Investors are very high right now on the countries known as BRIC---Brazil, Russia, India, and China. These countries represent double digit growth and therefore major investment opportunity. I personally am high on Brazil and India, but I believe the corruption of the governments in Russia and China represent crony capitalism at its worst and their periodic attempts at regulation have been laughably futile. In China, they decided whom to blame for the lead scandal and shot him—too much faith in deterrence there to justify a bet from my limited hobby portfolio. Don’t look for a Chinese or Russian Sarbanes-Oxley any time soon, although they will catch on eventually.
So, I decided I want to invest in solar energy. I want to get as close to the sun as possible, meaning not the companies that install solar systems but companies that hold the patents on the cutting edge technology and do the manufacturing. It turned out to be nearly impossible to find a solar firm that was not deeply involved in China, both for manufacture of chips and for sale of them.
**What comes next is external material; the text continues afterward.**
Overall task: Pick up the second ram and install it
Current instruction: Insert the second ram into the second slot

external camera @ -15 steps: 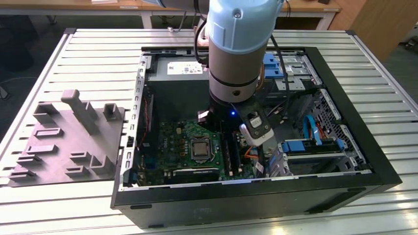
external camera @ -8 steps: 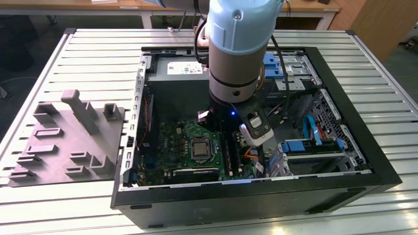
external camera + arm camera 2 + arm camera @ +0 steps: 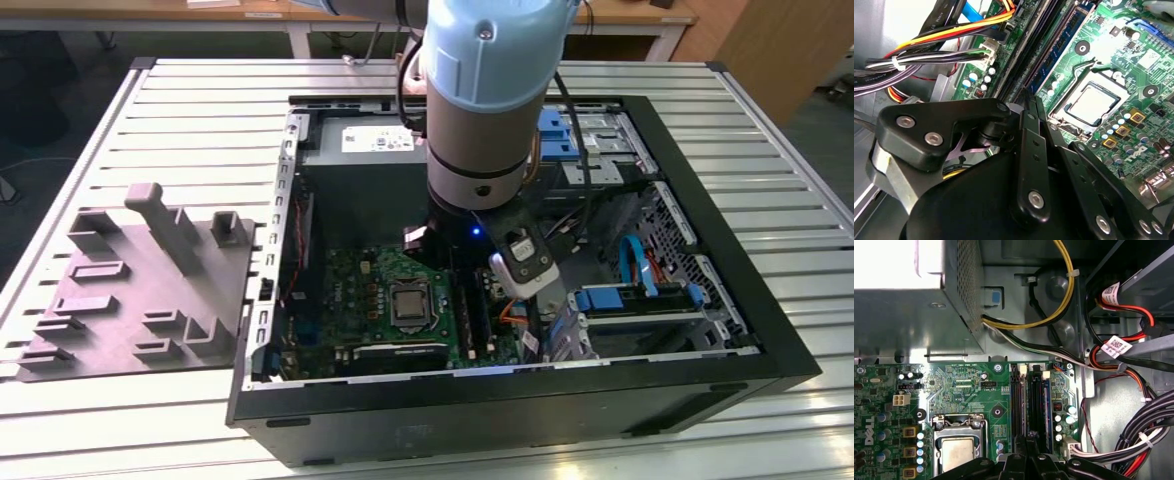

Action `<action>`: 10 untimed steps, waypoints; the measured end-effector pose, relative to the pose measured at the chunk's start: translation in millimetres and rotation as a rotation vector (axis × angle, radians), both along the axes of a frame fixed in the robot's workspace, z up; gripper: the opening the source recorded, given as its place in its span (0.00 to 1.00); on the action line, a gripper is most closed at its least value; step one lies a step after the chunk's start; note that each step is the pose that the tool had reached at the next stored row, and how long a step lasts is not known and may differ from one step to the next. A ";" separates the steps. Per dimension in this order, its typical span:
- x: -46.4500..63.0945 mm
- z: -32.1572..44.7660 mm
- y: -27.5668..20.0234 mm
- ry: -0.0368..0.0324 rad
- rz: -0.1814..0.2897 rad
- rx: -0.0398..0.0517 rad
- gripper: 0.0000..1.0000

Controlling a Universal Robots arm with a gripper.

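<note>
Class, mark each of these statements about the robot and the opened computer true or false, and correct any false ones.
1. The computer case lies open on a slatted metal table. True.
2. A cooler with a fan covers the processor. False: the processor sits bare in its socket.
3. The gripper is above the motherboard, at the long memory slots. True.
4. The grey moulded tray sits inside the case. False: the grey tray lies on the table outside the case, at the exterior view's left.
</note>
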State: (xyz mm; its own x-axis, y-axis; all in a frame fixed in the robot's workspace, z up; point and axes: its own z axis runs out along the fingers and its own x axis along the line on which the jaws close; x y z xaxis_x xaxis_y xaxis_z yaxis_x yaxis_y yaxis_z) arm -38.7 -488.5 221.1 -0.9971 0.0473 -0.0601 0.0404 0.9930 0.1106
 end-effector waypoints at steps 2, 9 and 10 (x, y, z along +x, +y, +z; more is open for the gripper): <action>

There are a few, and many more very prosperous firms that are only listed on European exchanges (where solar subsidies are very expansive), but I was shocked to discover how much solar is happening in China. Being a fairly new industry for the U.S., solar is embedded simultaneously in this country and China such that picking it apart would destroy most of the major solar firms. New tech ideas are often spread out in this way, and how can this be anything but good news for keeping the peace?
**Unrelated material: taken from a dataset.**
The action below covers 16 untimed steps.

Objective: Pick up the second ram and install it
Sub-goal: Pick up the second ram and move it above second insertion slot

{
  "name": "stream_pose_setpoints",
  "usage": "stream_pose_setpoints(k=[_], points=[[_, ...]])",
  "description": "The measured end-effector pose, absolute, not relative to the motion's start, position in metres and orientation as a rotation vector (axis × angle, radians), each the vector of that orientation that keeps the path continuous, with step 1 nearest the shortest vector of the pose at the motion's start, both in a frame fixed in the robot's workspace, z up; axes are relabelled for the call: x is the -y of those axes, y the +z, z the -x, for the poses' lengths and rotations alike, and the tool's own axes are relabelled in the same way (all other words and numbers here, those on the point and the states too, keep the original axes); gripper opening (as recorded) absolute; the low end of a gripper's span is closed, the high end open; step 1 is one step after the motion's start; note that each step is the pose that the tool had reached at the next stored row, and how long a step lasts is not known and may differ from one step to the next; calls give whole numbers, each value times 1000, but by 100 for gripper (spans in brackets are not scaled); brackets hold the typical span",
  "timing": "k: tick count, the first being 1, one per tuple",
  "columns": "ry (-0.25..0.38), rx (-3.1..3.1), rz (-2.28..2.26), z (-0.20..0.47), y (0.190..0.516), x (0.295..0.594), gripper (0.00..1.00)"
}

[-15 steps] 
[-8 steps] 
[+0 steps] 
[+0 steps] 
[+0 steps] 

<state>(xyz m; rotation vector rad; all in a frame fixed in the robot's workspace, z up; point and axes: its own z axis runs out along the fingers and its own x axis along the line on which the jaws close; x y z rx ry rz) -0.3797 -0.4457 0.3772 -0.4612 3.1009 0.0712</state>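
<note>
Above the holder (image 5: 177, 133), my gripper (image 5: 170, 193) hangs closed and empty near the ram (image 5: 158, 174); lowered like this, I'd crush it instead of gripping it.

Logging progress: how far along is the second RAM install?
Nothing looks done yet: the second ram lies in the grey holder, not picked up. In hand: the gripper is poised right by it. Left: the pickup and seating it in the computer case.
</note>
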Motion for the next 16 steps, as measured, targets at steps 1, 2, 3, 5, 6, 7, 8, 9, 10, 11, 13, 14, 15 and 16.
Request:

Another thing I’ve noticed by keeping my eye on the NASDAQ (and the Dow and S&P because the figures are always streamed together). If there is any big impact on the U.S. markets late in the trading day such that the reaction is still going up or down at the bell, you can track that same reaction with the sunlight. It hits the Nikkei, the Hang Seng, the DAX, and the “Footsie” (FTSE) like it was a weather front proceeding around the world. This is a visual depiction of capital loosed from national borders and if wars are decided by big capitalists then really big wars have now become losers for them just as they have always been for the working class.